Wer ein Land regiert, muss eine dicke Haut haben. Vor allem in der Schweiz, wo Presse- und Meinungsfreiheit sowie direkte Demokratie herrschen und die Regierenden mit den Regierten auf Augenhöhe sein müssten. Die Haut von Mitte-Bundesrätin Viola Amherd scheint im Lauf ihres Präsidialjahrs indes eher dünner geworden.

Die Noch-Bundespräsidentin hat ein Interview mit den reichweitenstarken CH-Media-Zeitungen kurzerhand abgesagt. Das berichtet CH Media selbst, in der neusten Ausgabe des hauseigenen Podcasts «Hinter den Schlagzeilen».

Demnach geht die Absage auf einen Artikel zurück, den Doris Kleck, die stellvertretende Chefredaktorin, jüngst über Amherds Nachfolgerin als Bundespräsidentin, FDP-Bundesrätin Karin Keller-Sutter, geschrieben hat. Amherds Rolle im Bundesrat und ihre stark belastete Beziehung zu Keller-Sutter wurde darin kritisch gewürdigt – in Klecks typischer Art: sachlich, fair, präzis.

Amherd hat mehrfach versucht, den Entscheid des Bundesrats, die Armeefinanzen erst für 2035 aufzustocken, zu hintertreiben. Die VBS-Chefin will das Geld schon für 2030, hat es aber verpasst, im Bundesrat eine entsprechende Mehrheit zu organisieren. Das ist aus Amherds Sicht bitter. Und man kann es ihr nicht verübeln, sich über die Kritik und mehr noch über die Wahrheit zu nerven.

Mit der Trotzreaktion zeigt sie aber, dass ihr der Umgang mit Kritik schwerfällt. In ihrer Neujahrsansprache wünschte sich Amherd, «mit einem guten Gefühl» auf ihr Präsidialjahr zurückschauen zu können. «Stossen die Heldinnen und Helden auf Turbulenzen, treffen sie mutige Entscheidungen.»

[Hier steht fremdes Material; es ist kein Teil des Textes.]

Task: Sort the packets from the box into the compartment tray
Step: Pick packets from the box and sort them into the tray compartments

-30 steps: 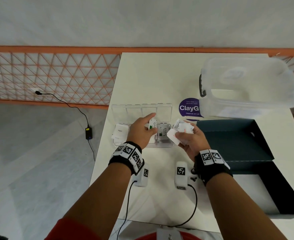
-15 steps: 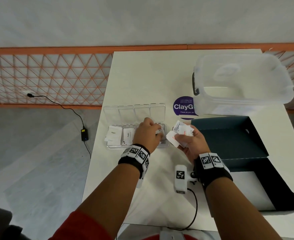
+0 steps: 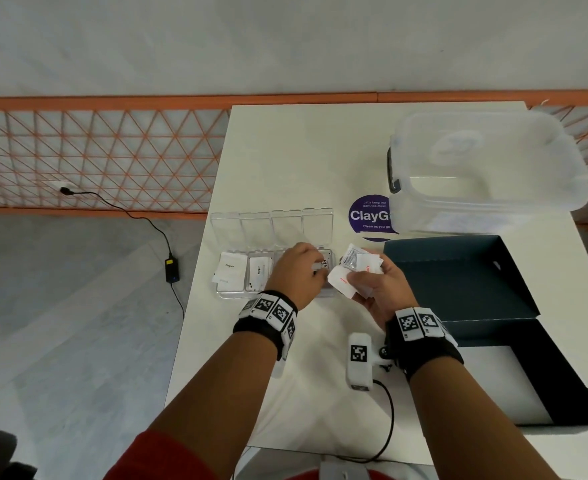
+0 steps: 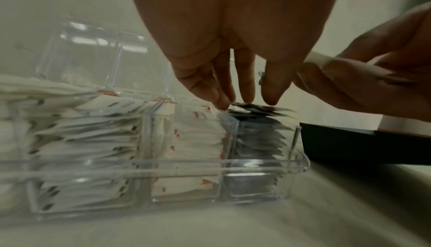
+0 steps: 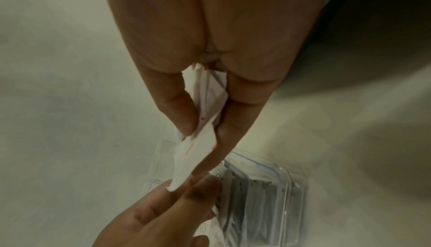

Sich selbst wird sie damit kaum gemeint haben. Der Entscheid, Kritik an der eigenen Person mit einer vermeintlichen Vergeltungsmassnahme zu erwidern und ein bereits anberaumtes Interview wieder abzusagen, ist weder mutig noch klug. Sondern einer Bundespräsidentin unwürdig.